Guillaume Decourt, Lundi propre

Grésillements des espaces

La poésie de Guillaume Decourt est faite moins pour clarifier que vivifier davantage le monde. Reste en effet toujours une part d’obscur.
Mais l’auteur, au lieu de se prendre la tête à vouloir en venir à bout, dans ses multiples traversées, préfère faire avec et nous enchanter de ses périples plus ou moins énigmatiques. Et ce, à travers toutes les choses qu’il a connues même quand le temps est passé.

Fasciné autant par un maki que par une homme, par une roussette que par une femme, il ouvre ainsi bien des champs magnétiques pas forcément polarisés.

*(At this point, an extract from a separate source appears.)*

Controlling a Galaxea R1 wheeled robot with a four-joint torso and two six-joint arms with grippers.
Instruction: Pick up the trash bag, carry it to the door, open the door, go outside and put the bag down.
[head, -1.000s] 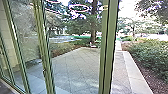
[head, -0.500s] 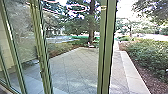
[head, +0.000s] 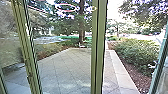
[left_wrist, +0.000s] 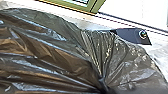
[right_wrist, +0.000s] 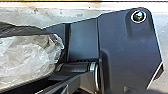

Se superpose ainsi la courbe de l’invisible et celle d’évidence dans le jeux de couleurs foraines de diverses choses vues en Australie ou ailleurs.
Et  même un plombier parisien remplaçant un chauffe-eau peut devenir un héros d’un de cette suite de poèmes en rien austères.

Celui qui s’affirme sans idée et préfère le dire au faire nous fait néanmoins partager ses contemplations un poil hugoliennes mais en évitant pathos et lyrisme.
Tout ici reste à fleur de réel, ce qui n’empêche en rien certaines envolées même si des sourires obscènes de chalands étrangers n’ont rien d’engageant. Mais à chaque jour suffit sa peine.

jean-paul gavard-perret

Guillaume Decourt, Lundi propre, La Table Ronde, 2023, 88 p. – 14,00 €.